#### YOUR ASSIGNMENT
Return every line of the data below exactly, but do not include the images.

•••••

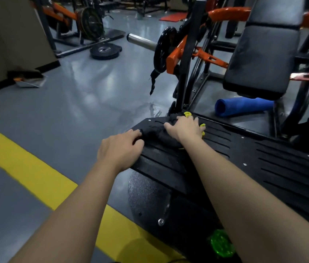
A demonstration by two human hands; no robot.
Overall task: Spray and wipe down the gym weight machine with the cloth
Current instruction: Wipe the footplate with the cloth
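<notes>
Ribbed black footplate (263, 158), cloth (155, 132) under right hand (185, 127), grey floor (74, 95) (yellow stripe (26, 164))

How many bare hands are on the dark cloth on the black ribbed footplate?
2. The left hand touches the near edge of the dark cloth with its fingertips; the right hand presses on top of it, on the black ribbed footplate.
</notes>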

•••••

#### OUTPUT BELOW
A demonstration by two human hands; no robot.
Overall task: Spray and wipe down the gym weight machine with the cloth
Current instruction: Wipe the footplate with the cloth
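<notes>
Ribbed black footplate (263, 158), cloth (155, 132) under right hand (185, 127), grey floor (74, 95) (yellow stripe (26, 164))

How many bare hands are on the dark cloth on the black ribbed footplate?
2. The left hand touches the near edge of the dark cloth with its fingertips; the right hand presses on top of it, on the black ribbed footplate.
</notes>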

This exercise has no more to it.